Work to complete: Print every line below exactly. Skip the pictures.

===============

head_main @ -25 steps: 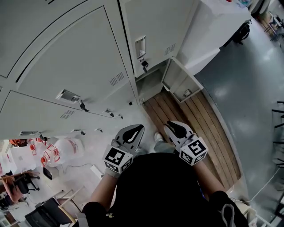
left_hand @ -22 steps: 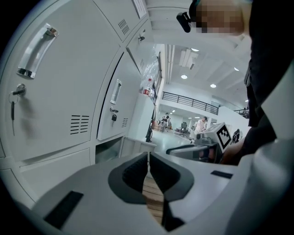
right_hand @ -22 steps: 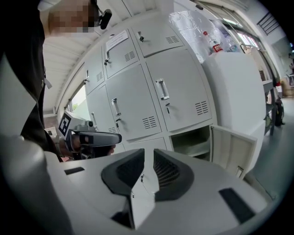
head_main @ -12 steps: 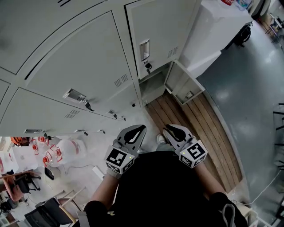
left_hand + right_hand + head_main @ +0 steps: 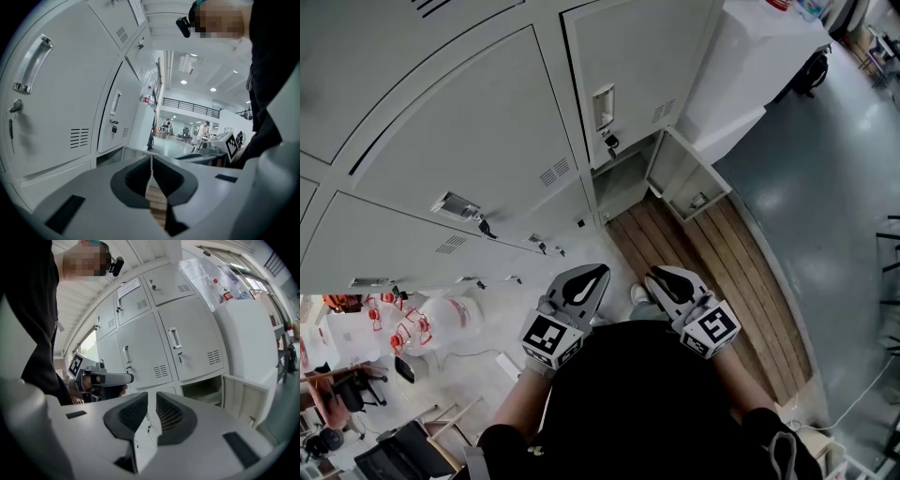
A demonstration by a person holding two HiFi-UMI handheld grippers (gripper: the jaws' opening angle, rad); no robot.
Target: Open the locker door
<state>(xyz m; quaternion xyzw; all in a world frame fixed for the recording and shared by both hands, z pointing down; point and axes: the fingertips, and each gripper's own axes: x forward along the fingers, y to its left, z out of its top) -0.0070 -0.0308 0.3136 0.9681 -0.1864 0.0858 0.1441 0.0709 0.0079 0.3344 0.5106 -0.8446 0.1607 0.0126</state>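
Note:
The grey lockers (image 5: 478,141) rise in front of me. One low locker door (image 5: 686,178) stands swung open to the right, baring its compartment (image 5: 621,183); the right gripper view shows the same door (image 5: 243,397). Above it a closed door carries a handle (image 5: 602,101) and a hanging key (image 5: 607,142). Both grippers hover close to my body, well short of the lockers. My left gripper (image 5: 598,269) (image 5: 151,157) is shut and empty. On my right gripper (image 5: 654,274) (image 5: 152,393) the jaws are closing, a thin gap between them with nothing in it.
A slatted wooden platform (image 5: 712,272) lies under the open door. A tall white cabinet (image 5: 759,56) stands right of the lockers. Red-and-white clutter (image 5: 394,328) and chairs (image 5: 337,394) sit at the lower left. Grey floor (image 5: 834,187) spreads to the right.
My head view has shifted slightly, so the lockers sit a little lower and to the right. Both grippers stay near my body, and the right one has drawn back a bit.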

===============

Answer to the problem:
head_main @ -25 steps: 
left_hand @ -22 steps: 
right_hand @ -22 steps: 
head_main @ -12 steps: 
left_hand + right_hand + head_main @ +0 steps: 
A demonstration by a person holding two HiFi-UMI handheld grippers (gripper: the jaws' opening angle, rad); no robot.
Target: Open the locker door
<state>(xyz m; quaternion xyzw; all in a world frame fixed for the recording and shared by both hands, z pointing down; point and axes: the fingertips, and each gripper's own axes: x forward along the fingers, y to its left, z out of its top) -0.0070 -0.0308 0.3136 0.9681 -0.1864 0.0858 0.1441 0.0709 0.0079 0.3344 0.5106 -0.8446 0.1607 0.0126</state>
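Note:
The grey lockers (image 5: 478,141) rise in front of me. One low locker door (image 5: 686,178) stands swung open to the right, baring its compartment (image 5: 621,183); the right gripper view shows the same door (image 5: 243,397). Above it a closed door carries a handle (image 5: 602,101) and a hanging key (image 5: 607,142). Both grippers hover close to my body, well short of the lockers. My left gripper (image 5: 598,269) (image 5: 151,157) is shut and empty. On my right gripper (image 5: 654,274) (image 5: 152,393) the jaws are closing, a thin gap between them with nothing in it.
A slatted wooden platform (image 5: 712,272) lies under the open door. A tall white cabinet (image 5: 759,56) stands right of the lockers. Red-and-white clutter (image 5: 394,328) and chairs (image 5: 337,394) sit at the lower left. Grey floor (image 5: 834,187) spreads to the right.
My head view has shifted slightly, so the lockers sit a little lower and to the right. Both grippers stay near my body, and the right one has drawn back a bit.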

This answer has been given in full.